Subject: Re: [boost] Regex allocator support
From: Fred Sundvik (fred.sundvik_at_[hidden])
Date: 2009-12-03 06:52:13
"John Maddock" <john_at_[hidden]> wrote in message
>>> We recently had to use the regular expression library in conditions
>>> where there was no available physical memory, for reporting resource
>>> consumption when our console game runs out of memory. This wasn't
>>> possible however due to the fact that the basic_regex does some dynamic
>>> allocations and doesn't provide any allocator specialization, allthough
>>> match_results for example does. So we modified the boost code a little
>>> bit and added a new template paramter for the allocator, and made
>>> constructors that takes allocators as parameters.
>>> So my question is, what are the chances that theese kinds of
>>> modificiations gets implemented in the actual library, and possibly in
>>> the next c++ standard library as well? I consider it a quite big design
>>> flaw to not have any control of the internal allocations, so for me this
>>> a quite big thing.
>> +1; I agree with the OP's sentiments, though I wouldn't say it's
>> necessarily a "big" design flaw. However, I've never used the
>> Boost.Regex library, and I don't know if the next standard specifies
>> allocator parameters. I gather it doesn't?
> Sigh... no.
> The original regex++ library upon which the Boost version is derived *did*
> have allocators for everything. But during review folks felt quite
> strongly that:
> a) It was overkill.
> b) Regex should be free to manage it's own memory - it's not a container -
> it's needs are much more complex than that - so it should be free to
> optimize memory allocation and caching as it sees fit.

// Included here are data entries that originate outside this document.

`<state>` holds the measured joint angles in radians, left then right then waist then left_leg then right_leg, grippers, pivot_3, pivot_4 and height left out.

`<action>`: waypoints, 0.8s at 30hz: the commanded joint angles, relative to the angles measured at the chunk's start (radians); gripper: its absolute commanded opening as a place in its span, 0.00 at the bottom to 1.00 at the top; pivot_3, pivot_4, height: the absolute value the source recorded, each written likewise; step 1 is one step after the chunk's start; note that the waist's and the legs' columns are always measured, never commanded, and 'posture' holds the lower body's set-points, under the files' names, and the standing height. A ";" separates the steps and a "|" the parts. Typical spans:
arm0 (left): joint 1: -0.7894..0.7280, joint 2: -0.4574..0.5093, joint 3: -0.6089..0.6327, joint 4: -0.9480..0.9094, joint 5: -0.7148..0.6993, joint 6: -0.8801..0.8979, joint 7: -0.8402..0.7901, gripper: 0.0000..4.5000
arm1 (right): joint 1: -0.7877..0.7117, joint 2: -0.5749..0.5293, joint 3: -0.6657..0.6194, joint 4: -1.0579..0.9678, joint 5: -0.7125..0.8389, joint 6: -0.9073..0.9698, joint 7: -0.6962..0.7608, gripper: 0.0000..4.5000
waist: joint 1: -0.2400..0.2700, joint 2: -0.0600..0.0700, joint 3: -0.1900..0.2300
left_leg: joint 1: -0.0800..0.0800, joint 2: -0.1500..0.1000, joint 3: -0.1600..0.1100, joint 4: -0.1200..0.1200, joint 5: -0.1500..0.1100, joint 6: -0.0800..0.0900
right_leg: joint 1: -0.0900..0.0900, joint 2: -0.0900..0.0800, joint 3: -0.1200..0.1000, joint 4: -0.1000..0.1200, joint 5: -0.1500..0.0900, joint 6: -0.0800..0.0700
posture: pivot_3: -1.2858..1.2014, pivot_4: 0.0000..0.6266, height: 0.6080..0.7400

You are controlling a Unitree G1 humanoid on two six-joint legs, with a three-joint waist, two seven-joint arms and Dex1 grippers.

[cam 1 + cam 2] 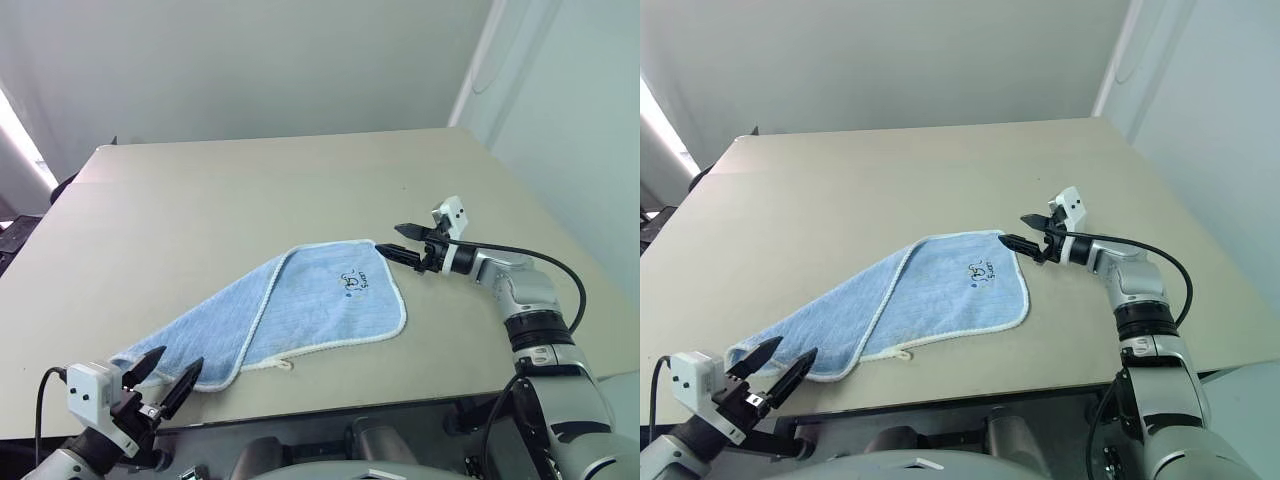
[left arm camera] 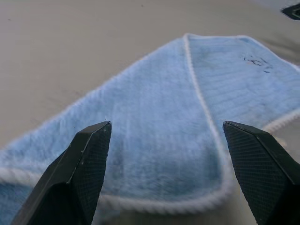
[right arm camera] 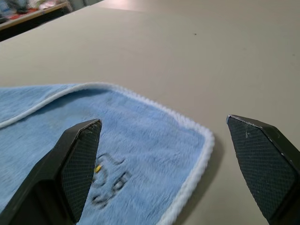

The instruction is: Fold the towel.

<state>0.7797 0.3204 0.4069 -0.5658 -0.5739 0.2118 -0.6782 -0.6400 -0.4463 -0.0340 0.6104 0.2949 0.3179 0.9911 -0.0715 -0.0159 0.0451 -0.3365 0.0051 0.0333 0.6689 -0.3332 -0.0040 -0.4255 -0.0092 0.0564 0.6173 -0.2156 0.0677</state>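
On a beige table [image 1: 200, 200] by pale walls [image 1: 250, 60], the towel [image 1: 300, 305] lies between both wide-open, empty grippers.

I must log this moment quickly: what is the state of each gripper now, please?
Left gripper: open, holding nothing, near the towel's closest corner.
Right gripper: open, holding nothing, at the towel's far right corner.
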 commanded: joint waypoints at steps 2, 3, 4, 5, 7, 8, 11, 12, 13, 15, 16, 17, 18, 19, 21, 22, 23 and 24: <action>0.022 -0.006 -0.013 -0.062 0.021 -0.032 0.016 0.89 | -0.121 0.049 0.017 0.139 -0.048 -0.036 -0.045 0.99 | -0.001 0.000 0.000 | 0.000 0.000 0.000 0.000 0.000 0.000 | 0.000 0.000 0.000 0.000 0.000 0.000 | 0.52 0.00 1.00; 0.026 -0.006 -0.017 -0.065 0.027 -0.034 0.016 0.89 | -0.141 0.061 0.025 0.174 -0.062 -0.041 -0.055 0.99 | -0.001 0.000 0.000 | 0.000 0.000 0.000 0.000 0.000 0.000 | 0.000 0.000 0.000 0.000 0.000 0.000 | 0.52 0.00 1.00; 0.029 -0.004 -0.021 -0.068 0.034 -0.036 0.015 0.89 | -0.165 0.073 0.035 0.214 -0.077 -0.038 -0.063 0.99 | -0.002 0.000 0.000 | 0.000 0.000 0.000 0.000 0.000 0.000 | 0.000 0.000 0.000 0.000 0.000 0.000 | 0.52 0.00 1.00; 0.030 -0.003 -0.024 -0.071 0.038 -0.038 0.016 0.89 | -0.186 0.085 0.041 0.251 -0.090 -0.037 -0.069 0.99 | -0.002 0.001 0.000 | 0.000 0.000 0.000 0.000 0.000 0.000 | 0.000 0.000 0.000 0.000 0.000 -0.001 | 0.52 0.00 1.00; 0.023 -0.002 -0.029 -0.075 0.041 -0.039 0.022 0.89 | -0.225 0.105 0.055 0.332 -0.126 -0.053 -0.099 0.99 | -0.003 0.001 0.000 | -0.001 0.000 0.000 0.000 0.000 0.000 | 0.000 0.000 0.000 -0.001 0.001 -0.002 | 0.52 0.00 1.00; 0.016 0.000 -0.032 -0.077 0.042 -0.037 0.026 0.89 | -0.243 0.115 0.060 0.376 -0.144 -0.068 -0.121 0.99 | -0.004 0.001 0.000 | -0.001 0.000 0.000 0.000 0.000 0.000 | -0.001 0.000 0.000 -0.001 0.002 -0.002 | 0.52 0.00 1.00; -0.004 0.006 -0.043 -0.077 0.047 -0.036 0.035 0.89 | -0.291 0.143 0.057 0.483 -0.178 -0.102 -0.186 0.99 | -0.002 0.001 0.000 | -0.001 0.000 0.000 0.000 0.000 0.000 | -0.001 0.000 0.000 -0.001 0.002 -0.003 | 0.52 0.00 1.00; -0.010 0.009 -0.044 -0.075 0.049 -0.035 0.036 0.89 | -0.304 0.150 0.055 0.508 -0.186 -0.106 -0.199 0.99 | -0.003 0.001 0.000 | -0.001 0.000 0.000 0.000 0.000 0.000 | -0.001 0.000 0.000 -0.001 0.002 -0.003 | 0.52 0.00 1.00; -0.015 0.012 -0.044 -0.072 0.050 -0.034 0.038 0.89 | -0.315 0.156 0.053 0.532 -0.194 -0.109 -0.214 0.99 | -0.004 0.001 0.000 | -0.001 0.000 0.000 0.000 0.000 0.000 | -0.001 0.000 0.000 -0.001 0.002 -0.003 | 0.52 0.00 1.00; -0.030 0.022 -0.041 -0.068 0.051 -0.031 0.041 0.89 | -0.330 0.167 0.059 0.580 -0.220 -0.110 -0.260 0.99 | -0.006 0.001 0.000 | -0.001 0.000 0.000 0.000 0.000 0.000 | -0.001 0.000 0.000 -0.001 0.002 -0.003 | 0.52 0.00 1.00; -0.037 0.026 -0.040 -0.068 0.049 -0.028 0.041 0.89 | -0.330 0.171 0.066 0.596 -0.235 -0.118 -0.276 0.99 | -0.007 0.001 0.000 | -0.001 0.000 0.000 0.000 0.000 0.000 | -0.001 0.000 0.000 0.000 0.002 -0.003 | 0.52 0.00 1.00; -0.042 0.031 -0.038 -0.069 0.047 -0.026 0.041 0.89 | -0.330 0.175 0.070 0.607 -0.246 -0.122 -0.282 0.99 | -0.008 0.001 -0.001 | -0.001 0.000 0.000 0.000 0.000 0.000 | -0.001 0.000 0.000 0.000 0.002 -0.003 | 0.52 0.00 1.00; -0.046 0.036 -0.036 -0.068 0.047 -0.025 0.041 0.89 | -0.329 0.178 0.073 0.615 -0.254 -0.122 -0.282 0.99 | -0.010 0.001 -0.002 | -0.001 0.000 0.000 0.000 0.000 0.000 | 0.000 0.000 0.000 0.000 0.002 -0.003 | 0.52 0.00 1.00; -0.050 0.041 -0.033 -0.067 0.044 -0.022 0.041 0.89 | -0.325 0.181 0.072 0.619 -0.262 -0.132 -0.295 0.96 | -0.011 0.001 -0.003 | -0.001 0.000 0.000 0.000 0.000 0.000 | 0.000 0.000 0.000 0.000 0.002 -0.003 | 0.52 0.00 1.00; -0.056 0.051 -0.029 -0.066 0.039 -0.019 0.039 0.89 | -0.321 0.188 0.064 0.624 -0.269 -0.145 -0.314 0.86 | -0.012 0.001 -0.003 | 0.000 0.000 0.000 0.000 0.000 0.000 | 0.001 0.000 0.000 0.000 0.002 -0.003 | 0.52 0.00 1.00; -0.059 0.056 -0.030 -0.065 0.039 -0.017 0.037 0.89 | -0.320 0.192 0.061 0.624 -0.271 -0.151 -0.322 0.78 | -0.012 0.001 -0.003 | 0.000 0.000 0.000 0.000 0.000 0.000 | 0.001 -0.001 0.000 0.000 0.002 -0.003 | 0.52 0.00 1.00; -0.062 0.060 -0.031 -0.064 0.039 -0.017 0.036 0.89 | -0.319 0.196 0.057 0.624 -0.272 -0.154 -0.331 0.70 | -0.013 0.001 -0.004 | 0.000 0.000 0.000 0.000 0.000 0.000 | 0.001 0.000 0.000 0.000 0.002 -0.003 | 0.52 0.00 1.00; -0.064 0.064 -0.032 -0.063 0.040 -0.016 0.036 0.89 | -0.319 0.200 0.053 0.625 -0.272 -0.157 -0.340 0.62 | -0.014 0.001 -0.004 | 0.000 0.000 0.000 0.000 0.000 0.000 | 0.001 0.000 0.000 0.000 0.002 -0.003 | 0.52 0.00 1.00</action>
<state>0.7251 0.3730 0.3672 -0.6033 -0.5251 0.1988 -0.6397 -0.9457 -0.2551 0.0285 1.2225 0.0280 0.1656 0.6636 -0.0858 -0.0144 0.0415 -0.3369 0.0049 0.0327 0.6689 -0.3331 -0.0039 -0.4245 -0.0096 0.0566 0.6172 -0.2134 0.0647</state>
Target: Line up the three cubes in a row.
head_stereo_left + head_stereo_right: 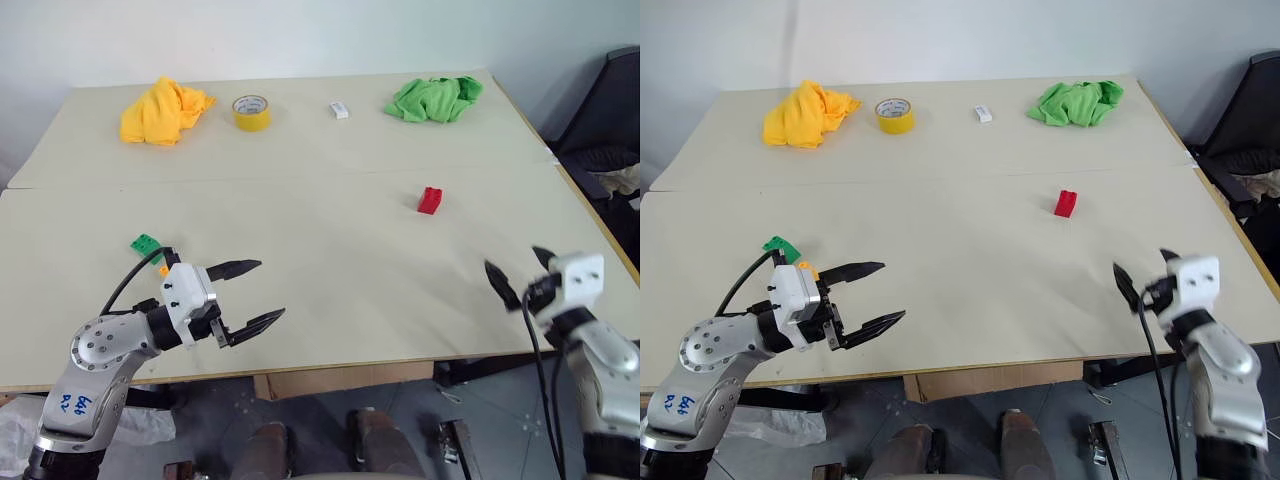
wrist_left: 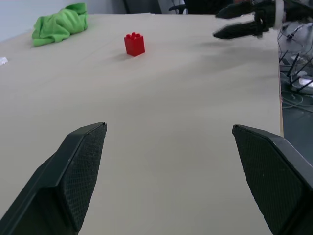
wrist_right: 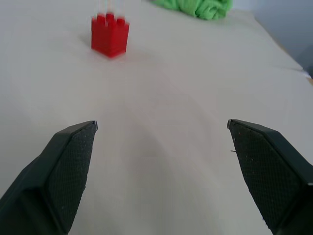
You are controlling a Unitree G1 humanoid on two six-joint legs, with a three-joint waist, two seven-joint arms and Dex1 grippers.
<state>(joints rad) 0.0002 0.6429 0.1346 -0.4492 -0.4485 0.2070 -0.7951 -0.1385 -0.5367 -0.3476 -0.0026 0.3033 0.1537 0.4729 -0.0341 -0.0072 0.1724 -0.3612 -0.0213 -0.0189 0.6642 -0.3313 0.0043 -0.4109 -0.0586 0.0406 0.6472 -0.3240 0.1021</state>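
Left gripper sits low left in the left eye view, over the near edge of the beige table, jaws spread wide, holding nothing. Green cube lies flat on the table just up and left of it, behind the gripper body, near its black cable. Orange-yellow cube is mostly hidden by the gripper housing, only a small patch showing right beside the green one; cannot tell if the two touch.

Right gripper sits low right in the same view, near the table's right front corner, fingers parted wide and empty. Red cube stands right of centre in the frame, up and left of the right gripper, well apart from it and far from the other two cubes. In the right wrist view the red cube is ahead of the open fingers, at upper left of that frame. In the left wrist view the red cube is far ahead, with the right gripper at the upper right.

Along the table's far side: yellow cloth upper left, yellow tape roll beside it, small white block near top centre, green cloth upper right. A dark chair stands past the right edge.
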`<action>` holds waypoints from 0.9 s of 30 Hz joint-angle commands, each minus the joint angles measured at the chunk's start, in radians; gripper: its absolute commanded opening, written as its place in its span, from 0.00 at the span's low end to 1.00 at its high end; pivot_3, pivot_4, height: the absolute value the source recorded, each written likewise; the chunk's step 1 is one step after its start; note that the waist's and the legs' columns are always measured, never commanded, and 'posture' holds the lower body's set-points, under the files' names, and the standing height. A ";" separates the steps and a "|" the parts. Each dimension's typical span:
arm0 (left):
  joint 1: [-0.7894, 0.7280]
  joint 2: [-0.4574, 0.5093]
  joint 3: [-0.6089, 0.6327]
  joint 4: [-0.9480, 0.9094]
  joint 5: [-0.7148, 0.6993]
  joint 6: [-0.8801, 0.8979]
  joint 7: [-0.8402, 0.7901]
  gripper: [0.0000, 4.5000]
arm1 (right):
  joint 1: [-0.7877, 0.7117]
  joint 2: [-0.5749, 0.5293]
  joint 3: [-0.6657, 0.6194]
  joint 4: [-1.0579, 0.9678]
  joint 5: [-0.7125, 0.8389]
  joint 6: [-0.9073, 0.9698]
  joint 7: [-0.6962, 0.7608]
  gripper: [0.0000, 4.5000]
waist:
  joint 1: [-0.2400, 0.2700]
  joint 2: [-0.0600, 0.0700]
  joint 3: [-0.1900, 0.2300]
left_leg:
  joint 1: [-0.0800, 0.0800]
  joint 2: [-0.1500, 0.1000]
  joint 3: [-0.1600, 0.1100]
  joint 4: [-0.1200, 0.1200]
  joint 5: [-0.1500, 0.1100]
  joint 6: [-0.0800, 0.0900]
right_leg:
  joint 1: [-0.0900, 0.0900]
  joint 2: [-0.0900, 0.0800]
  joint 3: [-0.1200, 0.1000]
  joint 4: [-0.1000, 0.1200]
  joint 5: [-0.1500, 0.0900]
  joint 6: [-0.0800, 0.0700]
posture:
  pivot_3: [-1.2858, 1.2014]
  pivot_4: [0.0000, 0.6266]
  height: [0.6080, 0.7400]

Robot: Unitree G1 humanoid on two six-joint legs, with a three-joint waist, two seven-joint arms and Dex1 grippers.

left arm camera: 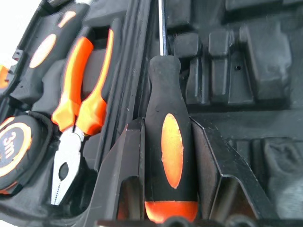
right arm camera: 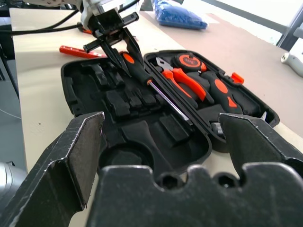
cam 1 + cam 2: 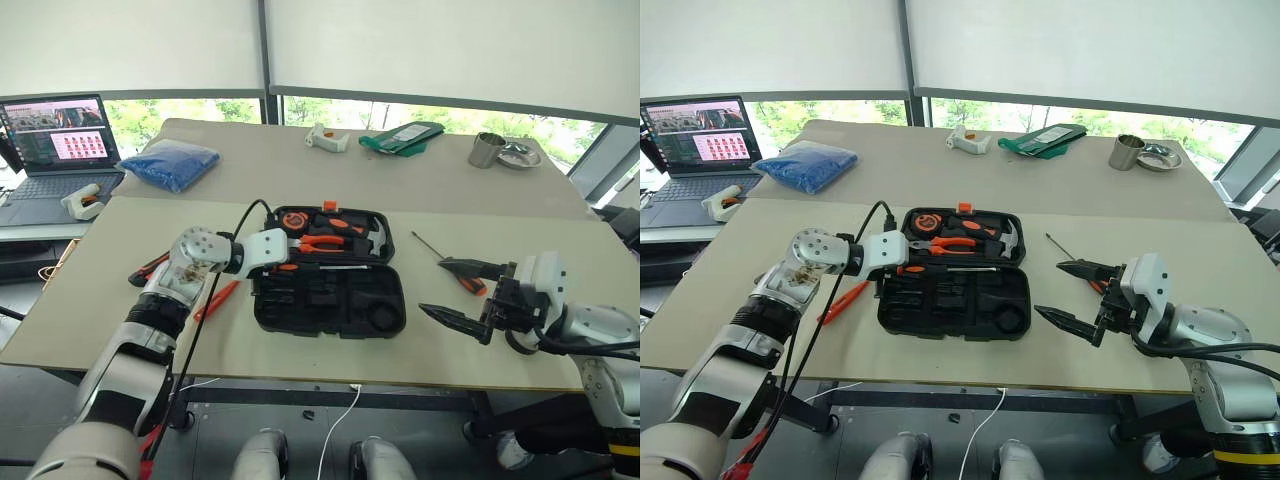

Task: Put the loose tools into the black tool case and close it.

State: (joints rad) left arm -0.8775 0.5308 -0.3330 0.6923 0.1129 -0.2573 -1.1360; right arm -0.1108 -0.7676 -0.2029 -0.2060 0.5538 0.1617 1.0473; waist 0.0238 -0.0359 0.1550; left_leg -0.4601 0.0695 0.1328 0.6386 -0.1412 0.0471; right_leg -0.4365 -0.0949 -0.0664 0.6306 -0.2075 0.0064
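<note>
- Left tool (image 2: 115,41) shut tight on screwdriver (image 1: 169,146), by its fat handle, over open black tool case (image 3: 330,300) on tabletop (image 3: 90,300).
- Right tool (image 3: 462,295) wide open, empty.
- Probably light, stiff; best gripped mid-handle.

We are in an office-style test lab: two pale worktables (image 3: 300,340) stand beneath wide windows with roller blinds (image 3: 130,45) drawn, greenery outside. An open laptop (image 3: 55,150) sits on a side desk, cables (image 3: 335,425) trail to the floor, and odd props, a blue bag (image 3: 172,163) and a steel cup (image 3: 487,150), dot the far table.
</note>
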 commanded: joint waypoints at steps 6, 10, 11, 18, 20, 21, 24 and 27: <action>-0.055 -0.019 -0.017 0.110 0.066 -0.159 0.028 0.20 | 0.019 -0.001 -0.027 -0.017 -0.003 -0.022 0.022 1.00 | 0.001 0.000 0.000 | 0.000 0.000 0.000 0.002 -0.001 0.002 | 0.001 -0.001 0.000 0.000 0.000 0.001 | 0.52 0.24 1.00; -0.062 -0.052 0.011 0.140 0.036 -0.169 0.045 0.20 | 0.027 0.004 -0.028 -0.030 0.015 0.000 0.016 1.00 | 0.004 0.000 0.000 | 0.000 0.000 0.000 0.003 -0.002 0.002 | 0.001 -0.001 0.000 0.000 0.000 0.002 | 0.52 0.24 1.00; -0.060 -0.061 0.024 0.138 0.015 -0.156 0.038 0.31 | 0.032 0.005 -0.028 -0.039 0.029 0.018 0.016 1.00 | 0.005 0.000 0.000 | 0.000 0.000 0.000 0.004 -0.002 0.002 | 0.001 -0.001 0.000 0.000 0.001 0.002 | 0.52 0.24 1.00; -0.056 -0.111 0.151 0.106 -0.139 -0.145 0.040 0.75 | 0.047 0.009 -0.058 -0.103 0.190 0.149 0.025 1.00 | 0.003 0.000 0.000 | -0.001 0.000 0.000 0.004 -0.002 0.003 | 0.001 -0.002 0.000 0.000 0.001 0.003 | 0.52 0.24 1.00; -0.045 -0.120 0.186 0.086 -0.178 -0.082 0.041 0.75 | 0.043 0.010 -0.068 -0.115 0.219 0.180 0.010 1.00 | 0.003 0.000 0.000 | -0.001 0.000 0.000 0.004 -0.002 0.004 | 0.001 -0.001 0.000 0.000 0.001 0.003 | 0.52 0.24 1.00; -0.037 -0.118 0.191 0.079 -0.179 -0.068 0.041 0.75 | 0.042 0.011 -0.071 -0.119 0.224 0.187 0.002 1.00 | 0.002 0.000 0.000 | -0.001 0.000 0.000 0.004 -0.001 0.004 | 0.001 -0.001 0.000 0.000 0.001 0.003 | 0.52 0.24 1.00; -0.010 -0.122 0.191 0.063 -0.161 -0.015 0.076 0.64 | 0.036 0.021 -0.073 -0.125 0.220 0.194 -0.026 1.00 | 0.002 0.000 0.000 | -0.001 0.000 0.000 0.005 -0.001 0.004 | 0.001 -0.001 0.000 0.000 0.002 0.003 | 0.52 0.24 1.00; 0.013 -0.143 0.180 0.036 -0.149 0.041 0.102 0.41 | 0.031 0.028 -0.067 -0.129 0.213 0.197 -0.044 1.00 | 0.002 0.000 0.000 | -0.001 0.000 0.000 0.005 -0.001 0.004 | 0.002 -0.001 0.000 0.000 0.002 0.004 | 0.52 0.24 1.00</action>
State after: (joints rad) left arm -0.8604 0.3986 -0.1550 0.7758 -0.0382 -0.2434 -1.0546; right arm -0.0626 -0.7405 -0.2450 -0.3009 0.7595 0.3571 1.0171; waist 0.0254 -0.0356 0.1549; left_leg -0.4607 0.0691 0.1326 0.6432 -0.1423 0.0514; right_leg -0.4349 -0.0961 -0.0661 0.6306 -0.2059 0.0103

> As a result this facility was removed. Rightly or wrongly, no one on the
> stds committee questioned that design decision.
> Some specific comments on the other issues:
>>The mem_block_cache system was a bit more complicated. Initially we
>>it completely, but that obviously wasn't the best solution. So we figured
>>out, that we can use a custom allocator as default, instead of
>>std::allocator. That custom allocator then had to be specialized for the
>>mem_block_nodes, and the funcion calls to get_mem_block replaced by
>>allocator calls. Our implementation isn't ideal, though as we used
>>mem_block_node as the specialization, and to pass the correct size to the
>>allocator, we allocate BOOST_REGEX_BLOCKSIZE / sizeof(mem_block_node) of
>>them, this way it works for allocators that don't specialize for
>>mem_block_node(but only if the size is dividable by
>>sizeof(mem_block_node) ). Better would probably be to make a new type that
>>is BOOST_REGEX_BLOCKSIZE big.
> Can you not just define BOOST_REGEX_RECURSIVE and use the stack based
> implementation that does away with that altogether?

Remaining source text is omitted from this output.